- **Required action**
Copy every line of the records that includes the word "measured".

BEGIN Data for this task

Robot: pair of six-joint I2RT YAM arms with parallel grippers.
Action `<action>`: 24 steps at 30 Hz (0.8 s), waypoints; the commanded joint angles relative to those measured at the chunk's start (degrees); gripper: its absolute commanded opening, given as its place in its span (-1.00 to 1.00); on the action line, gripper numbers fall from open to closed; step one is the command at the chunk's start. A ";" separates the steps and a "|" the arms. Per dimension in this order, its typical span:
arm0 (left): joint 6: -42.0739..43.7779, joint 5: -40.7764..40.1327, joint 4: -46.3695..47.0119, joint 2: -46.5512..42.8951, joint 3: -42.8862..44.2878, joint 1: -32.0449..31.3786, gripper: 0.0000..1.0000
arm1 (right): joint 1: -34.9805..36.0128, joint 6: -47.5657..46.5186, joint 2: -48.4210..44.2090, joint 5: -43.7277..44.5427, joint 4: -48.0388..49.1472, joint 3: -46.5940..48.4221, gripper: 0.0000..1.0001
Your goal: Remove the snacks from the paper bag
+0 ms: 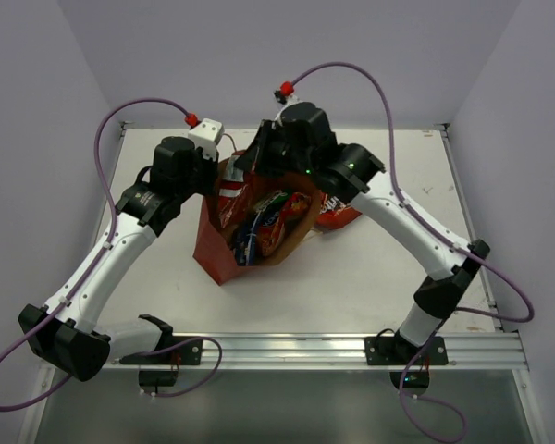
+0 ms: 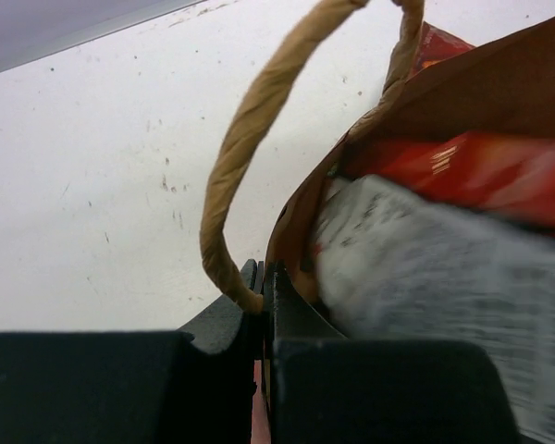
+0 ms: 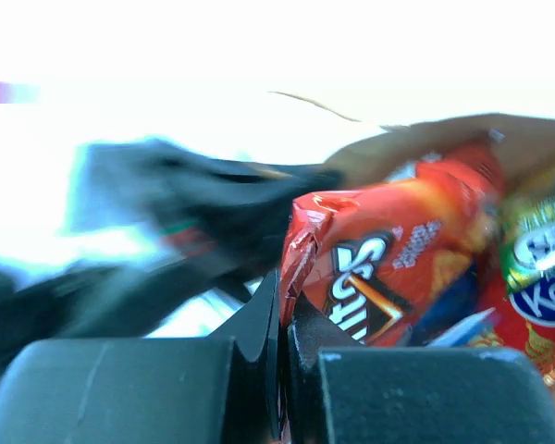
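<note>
1. Several crinkly foil snacks (image 1: pixel 266 227) sit packed in the open mouth of the tall red-brown paper bag (image 1: pixel 215 257). One more red chip bag (image 1: pixel 340 218) lies on the table just beside the paper bag's right side, partly under the right arm (image 1: pixel 416 231).
2. The paper bag stands upright near the middle of the white table (image 1: pixel 370 277), with its tan cord handle (image 2: pixel 250 139) arching up.
3. The right gripper (image 3: pixel 282 301) is at the bag's mouth, jaws pinched tight on the crimped corner of a red-orange foil chip bag (image 3: pixel 379 268). A green-yellow bag (image 3: pixel 536 236) lies just beside that one.
4. The left gripper (image 2: pixel 262 282) is closed on the paper bag's rim at the foot of the cord handle.
</note>
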 commanded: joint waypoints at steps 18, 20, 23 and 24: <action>-0.45 -3.93 3.78 -1.86 0.86 0.41 -1.00 | -25.55 -6.66 -32.11 5.72 1.40 -8.00 -1.00; -0.45 -3.84 3.69 -1.69 0.95 0.41 -1.00 | -31.51 -6.31 -31.85 4.06 1.48 -11.59 -1.00; -0.54 -3.49 3.34 -1.42 1.03 0.41 -1.00 | -38.37 -5.69 -28.96 0.80 2.18 -15.02 -1.00; -0.62 -3.57 3.25 -1.33 1.03 0.41 -1.00 | -39.79 -5.69 -27.82 -1.46 2.80 -15.74 -1.00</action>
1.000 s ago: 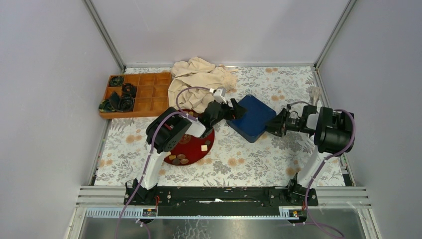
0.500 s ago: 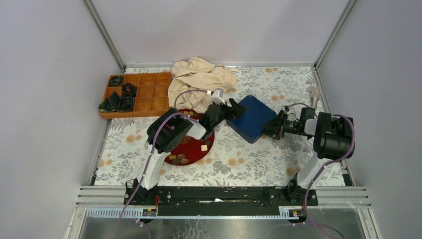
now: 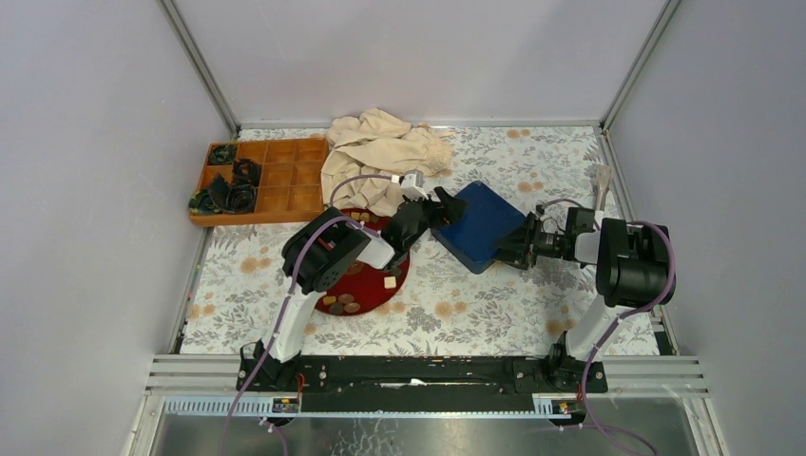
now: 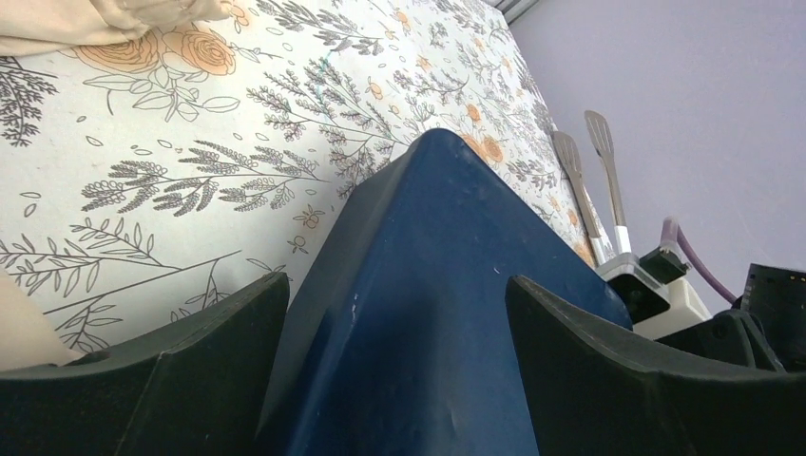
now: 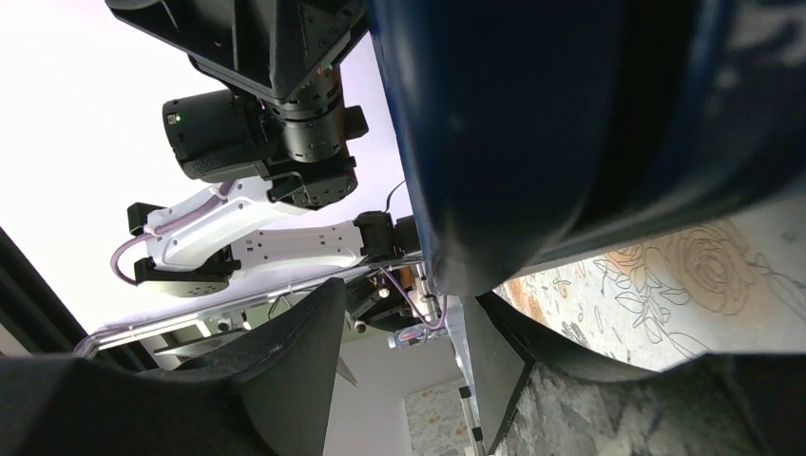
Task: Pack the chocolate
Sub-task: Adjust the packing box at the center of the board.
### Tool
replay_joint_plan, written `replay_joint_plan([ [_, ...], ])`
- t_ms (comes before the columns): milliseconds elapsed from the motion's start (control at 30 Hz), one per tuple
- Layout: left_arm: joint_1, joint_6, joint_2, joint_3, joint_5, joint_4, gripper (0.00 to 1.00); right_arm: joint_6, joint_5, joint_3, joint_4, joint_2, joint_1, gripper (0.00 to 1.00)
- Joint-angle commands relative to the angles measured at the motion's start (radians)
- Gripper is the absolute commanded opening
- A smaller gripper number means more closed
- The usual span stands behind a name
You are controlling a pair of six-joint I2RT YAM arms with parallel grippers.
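Note:
Several pieces of chocolate [image 3: 340, 304], brown plus one cream-white [image 3: 390, 281], lie on a red plate [image 3: 373, 282], partly hidden under my left arm. A dark blue box [image 3: 483, 223] sits on the floral cloth to the plate's right. My left gripper [image 3: 439, 211] [image 4: 397, 283] stands wide open, its fingers [image 4: 190, 366] straddling the box's left corner [image 4: 428, 285]. My right gripper [image 3: 518, 249] [image 5: 404, 294] is rolled sideways at the box's near right edge and is open, with the box's edge [image 5: 494, 123] just above its fingertips.
An orange compartment tray [image 3: 276, 180] holding black items [image 3: 228, 190] stands at the back left. A crumpled beige cloth [image 3: 380, 152] lies behind the plate. Metal utensils [image 3: 601, 180] [image 4: 594, 180] rest by the right wall. Metal frame rails border the table.
My right arm has slid left, bringing its gripper up to the blue box's near right edge, and its jaws have spread a little. The left gripper has barely moved.

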Motion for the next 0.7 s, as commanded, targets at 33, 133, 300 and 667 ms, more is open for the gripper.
replay_joint_plan([
  [33,-0.231,-0.152,-0.018,0.009,0.247,0.164,0.89,0.021,0.155,-0.003,0.189,-0.011,0.113,0.57],
  [133,-0.239,-0.158,-0.022,0.000,0.237,0.172,0.89,0.048,0.173,-0.015,0.219,-0.014,0.113,0.56],
  [300,-0.253,-0.172,-0.037,-0.028,0.205,0.199,0.89,0.152,0.199,-0.057,0.354,-0.028,0.113,0.56],
  [667,-0.303,-0.186,-0.073,-0.082,0.071,0.212,0.89,0.157,0.223,-0.076,0.356,-0.053,0.115,0.57],
])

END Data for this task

- **Finished exercise**
Action `<action>`: 24 steps at 30 Hz (0.8 s), waypoints; the commanded joint angles relative to those measured at the chunk's start (degrees); gripper: its absolute commanded opening, given as its place in its span (-1.00 to 1.00); on the action line, gripper numbers fall from open to closed; step one is the command at the chunk's start. A ";" separates the steps and a "|" the arms. Per dimension in this order, its typical span:
- Joint-angle commands relative to the angles measured at the motion's start (radians)

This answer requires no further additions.